There is clear evidence that many elements of financial protection are not being met in Moldova. While in some areas–insurance coverage and OOP for services–there is slow improvement, but the increase in OOP for medicines counteracts the improvements observed. Healthcare is potentially being foregone due to limited protection from costs. Progress toward UHC is an integral to the SDGs [3], and removing financial barriers to access is key to attaining UHC. To reduce financial access barriers the Moldovan government should focus on three areas: further expansion of health insurance coverage, tackling costs of medicines and health care services, and improving the efficiency of health system financing. The first, further expansion of insurance coverage and access to services centers, can be achieved by further targeting of coverage to the uninsured, by utilizing incentives (both financial and using legal requirements), and by streamlining the enrolment process [27]. Our results indicate that these efforts in the past may have had only small gains, and marginal returns may be low. Alternatively, building upon the expansion and free entitlement to primary care services for all in 2009, insurance coverage could be extended free of charge maintaining inputs from taxation and insurance premiums. Moldova must weigh up the marginal costs of targeted insurance premiums vs expanding free entitlement on the pathway to UHC.
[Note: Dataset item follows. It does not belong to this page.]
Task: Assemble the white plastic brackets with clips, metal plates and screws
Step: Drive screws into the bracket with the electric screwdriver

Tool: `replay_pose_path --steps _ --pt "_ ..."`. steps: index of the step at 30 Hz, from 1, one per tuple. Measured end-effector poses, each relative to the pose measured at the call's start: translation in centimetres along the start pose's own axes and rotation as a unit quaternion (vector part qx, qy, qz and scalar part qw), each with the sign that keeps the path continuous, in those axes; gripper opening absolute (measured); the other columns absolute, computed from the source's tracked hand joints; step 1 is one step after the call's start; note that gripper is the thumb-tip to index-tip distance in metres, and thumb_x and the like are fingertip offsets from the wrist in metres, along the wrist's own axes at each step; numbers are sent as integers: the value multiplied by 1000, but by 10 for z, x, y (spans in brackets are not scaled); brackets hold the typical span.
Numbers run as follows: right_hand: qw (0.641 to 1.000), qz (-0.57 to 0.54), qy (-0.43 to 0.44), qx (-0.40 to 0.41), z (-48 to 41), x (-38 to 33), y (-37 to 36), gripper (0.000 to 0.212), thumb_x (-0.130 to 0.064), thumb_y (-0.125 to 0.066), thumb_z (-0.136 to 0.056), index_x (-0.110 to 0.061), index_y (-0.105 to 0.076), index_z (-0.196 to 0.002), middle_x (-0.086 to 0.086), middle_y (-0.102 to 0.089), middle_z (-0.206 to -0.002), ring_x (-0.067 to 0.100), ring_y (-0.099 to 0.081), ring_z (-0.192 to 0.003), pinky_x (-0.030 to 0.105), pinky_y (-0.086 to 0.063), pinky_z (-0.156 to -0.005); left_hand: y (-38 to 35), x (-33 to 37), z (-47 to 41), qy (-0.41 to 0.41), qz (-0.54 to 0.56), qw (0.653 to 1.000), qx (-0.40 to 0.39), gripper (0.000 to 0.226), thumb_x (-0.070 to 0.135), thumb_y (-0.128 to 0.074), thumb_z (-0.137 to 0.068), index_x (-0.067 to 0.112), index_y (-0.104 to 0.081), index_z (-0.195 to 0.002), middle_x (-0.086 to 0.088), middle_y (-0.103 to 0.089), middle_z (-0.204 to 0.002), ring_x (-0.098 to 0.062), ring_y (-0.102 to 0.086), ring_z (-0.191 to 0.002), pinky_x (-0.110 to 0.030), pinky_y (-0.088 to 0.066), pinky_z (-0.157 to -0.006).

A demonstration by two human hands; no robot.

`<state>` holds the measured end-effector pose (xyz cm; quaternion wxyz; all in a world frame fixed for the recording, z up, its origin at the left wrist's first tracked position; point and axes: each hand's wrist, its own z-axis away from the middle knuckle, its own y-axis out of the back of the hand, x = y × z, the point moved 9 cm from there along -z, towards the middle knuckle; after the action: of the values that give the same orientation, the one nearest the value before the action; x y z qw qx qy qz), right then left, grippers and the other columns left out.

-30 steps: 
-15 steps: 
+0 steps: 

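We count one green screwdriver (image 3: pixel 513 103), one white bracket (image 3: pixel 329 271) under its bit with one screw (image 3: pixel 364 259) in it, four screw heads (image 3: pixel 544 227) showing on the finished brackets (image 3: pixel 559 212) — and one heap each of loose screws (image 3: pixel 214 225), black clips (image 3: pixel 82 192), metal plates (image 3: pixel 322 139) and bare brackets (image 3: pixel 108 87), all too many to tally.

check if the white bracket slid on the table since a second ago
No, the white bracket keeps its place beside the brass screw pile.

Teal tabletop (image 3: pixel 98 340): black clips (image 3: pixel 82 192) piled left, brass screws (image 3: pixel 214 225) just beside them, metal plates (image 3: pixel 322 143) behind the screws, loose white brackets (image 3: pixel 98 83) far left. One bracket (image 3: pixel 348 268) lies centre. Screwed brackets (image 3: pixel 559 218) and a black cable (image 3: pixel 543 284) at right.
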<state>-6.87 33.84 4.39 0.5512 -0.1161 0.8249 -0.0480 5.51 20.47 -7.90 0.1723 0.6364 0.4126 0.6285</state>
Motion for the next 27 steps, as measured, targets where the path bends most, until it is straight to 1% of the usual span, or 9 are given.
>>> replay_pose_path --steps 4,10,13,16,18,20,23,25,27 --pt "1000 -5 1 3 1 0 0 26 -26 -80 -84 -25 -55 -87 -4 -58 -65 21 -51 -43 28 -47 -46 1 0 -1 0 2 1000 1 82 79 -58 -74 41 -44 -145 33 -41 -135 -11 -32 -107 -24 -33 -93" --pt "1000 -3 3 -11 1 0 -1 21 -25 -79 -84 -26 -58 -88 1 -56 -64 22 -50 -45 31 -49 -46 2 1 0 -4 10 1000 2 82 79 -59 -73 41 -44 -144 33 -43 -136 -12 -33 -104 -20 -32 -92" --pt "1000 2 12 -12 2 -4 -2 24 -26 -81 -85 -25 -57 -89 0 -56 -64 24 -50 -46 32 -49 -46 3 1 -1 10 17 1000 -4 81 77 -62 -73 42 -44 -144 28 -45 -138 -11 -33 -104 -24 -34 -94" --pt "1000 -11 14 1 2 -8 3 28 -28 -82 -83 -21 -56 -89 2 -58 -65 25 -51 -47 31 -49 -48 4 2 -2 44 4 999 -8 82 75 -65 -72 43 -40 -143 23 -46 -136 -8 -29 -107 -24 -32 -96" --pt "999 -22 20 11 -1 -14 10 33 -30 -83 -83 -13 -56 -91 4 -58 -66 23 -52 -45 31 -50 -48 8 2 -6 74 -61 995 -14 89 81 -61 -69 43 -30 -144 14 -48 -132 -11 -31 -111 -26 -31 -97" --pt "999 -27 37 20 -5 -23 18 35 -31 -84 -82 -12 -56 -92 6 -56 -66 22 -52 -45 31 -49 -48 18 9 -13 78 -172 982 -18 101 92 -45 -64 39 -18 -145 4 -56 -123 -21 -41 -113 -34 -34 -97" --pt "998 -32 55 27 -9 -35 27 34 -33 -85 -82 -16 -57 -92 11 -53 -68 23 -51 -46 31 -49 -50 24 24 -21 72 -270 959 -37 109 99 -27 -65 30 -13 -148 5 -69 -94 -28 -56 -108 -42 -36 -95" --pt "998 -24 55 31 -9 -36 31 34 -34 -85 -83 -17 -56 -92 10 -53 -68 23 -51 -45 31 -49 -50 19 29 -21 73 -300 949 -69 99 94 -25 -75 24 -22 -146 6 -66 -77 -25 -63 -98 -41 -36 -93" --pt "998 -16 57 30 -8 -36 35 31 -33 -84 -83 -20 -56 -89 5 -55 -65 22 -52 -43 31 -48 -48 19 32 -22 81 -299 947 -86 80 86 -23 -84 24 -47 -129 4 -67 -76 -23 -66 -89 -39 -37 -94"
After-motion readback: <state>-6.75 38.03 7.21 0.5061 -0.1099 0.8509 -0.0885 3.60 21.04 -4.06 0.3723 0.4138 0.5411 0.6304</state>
Second, costs for medicines and services could be reduced by: i) introducing regulations to prevent informal payments and to regularise formal cost–sharing [28]; ii) increasing, through allocated funding and legal powers, the powers of the Moldovan Medicines and Medical Devices Agency (MMDA) and CNAM, in procuring medicines, negotiating prices, and regulating quality, to reduce costs for those who purchase drugs and the cost burden of medicines in the benefit package [23,29]; iii) strengthening the provision of PHC, where the majority of health needs can be dealt with cost–effectively, in resource allocations for both services and medicines [28].
Third, health system financing trends indicate that although Moldova commits a proportion of public sources to health in line with EU averages, the actual amount is very low. The government fiscal space for increased funding of health system could be improved by: (i) increasing tobacco and alcohol taxes–which will not only reduce consumption and tackle the health burden of these substances, but generate revenues for the government, (ii) optimizing and consolidating the inefficient hospital sector (iii) investing in new infrastructure using EU development financing and private sector funding to improve health system efficiency.